In order to automate the build and allow the pipeline to specify a subset of builds, all of my Packer templates are defined in a single file –
all.json. This allows me to use the
-only flag to ensure only specific builders run. You can add and remove builder specifications to the builders array – just make sure you include a
name property in your JSON specification.
I also use a few Packer provisioners to execute commands once the main builder has completed. These also use an
only clause to ensure the correct scripts or commands are run on the correct builder.
As I mentioned in the variables.json section,
http_server is used in the
boot_command for my Linux builders as floppy support has been dropped by some newer bootloaders.
– Update the Builders and Provisioners to match your requirements
The Git repository also contains several folders:
- code-stream – Code Stream pipeline definitions as a YAML file
- config – Packer boot config files for the operating systems
- drivers – Additional drivers required for the Windows Packer build
- scripts – Scripts to be executed as part of the OS builds
- ssh – SSH Public Key file to be used for SSH access
– Update the
config/* files to match your requirements and configuration – there are user credentials in these files!
– Update the
ssh/id_rsa.pub file to contain your own public key – mine will be useless to you!
– Update the
scripts/* files to match your requirements and configuration.
Once again I would strongly recommend ensuring your Packer configuration is working manually before automating the process.

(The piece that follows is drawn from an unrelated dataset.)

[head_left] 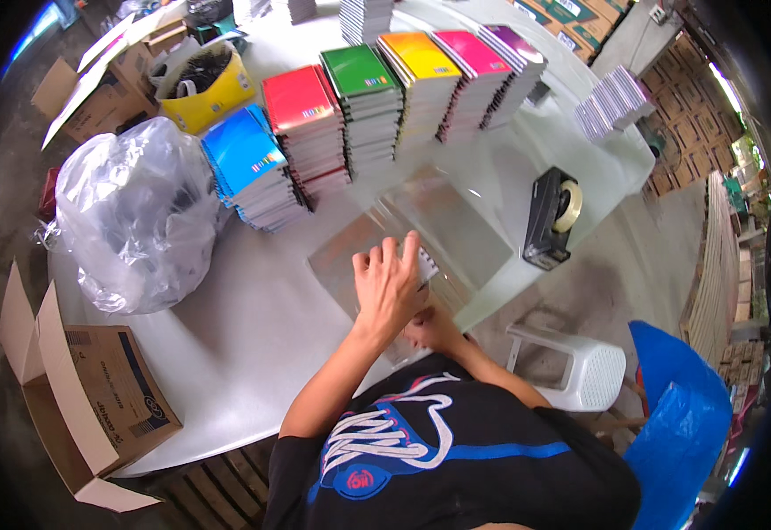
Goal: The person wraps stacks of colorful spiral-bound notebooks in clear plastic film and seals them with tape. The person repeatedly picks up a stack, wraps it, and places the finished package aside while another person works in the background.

I will also re-iterate that the Packer templates in this repository are examples only and you should develop your own build templates.
Configuring vRealize Automation
Prepare the environment
In order to build and test the Packer templates you will need to configure the following infrastructure:
- a Docker host that is configured for remote API, and added to Code Stream as an endpoint
- a vSphere Cloud Account configured in Cloud Assembly
- with a correctly configured Cloud Zone
- and Project that is able to deploy into the Cloud Zone
Importing the Pipeline
code-stream/Packer-Template-Builds.yaml and update the
project name to your environment.
Open Code Stream > Pipelines and click on the IMPORT button. Select READ FROM FILE and open the
code-stream/Packer-Template-Builds.yaml file to import it. Ensure Operation Type is set to Create (which is default) and click IMPORT.
Configure the Pipeline
The newly imported pipeline will be disabled – open the pipeline to configure.
Select the Workspace tab and select your Docker host. The
sammcgeown/codestream-ci-packer:latest image is publicly available on Docker Hub if you wish to use that, or you can build your own image.
Select the Input tab and edit the default values for your pipeline. If you plan to trigger the pipeline from a Git Webhook, you will need to populate all the values – alternatively you could migrate to using Code Stream Variables rather than pipeline inputs – I’ve used inputs for portability.
Finally, open the Model tab, then select each task and ensure the task validates (a green tick should appear, replacing a red exclamation):
With the pipeline validated, select ACTIONS then Enable:
The pipeline should now be runnable!
The Packer code and Code Stream pipeline in this example are fairly basic, but the principles can be applied to create much more complex Packer templates, and to automate highly complex build, test and release processes.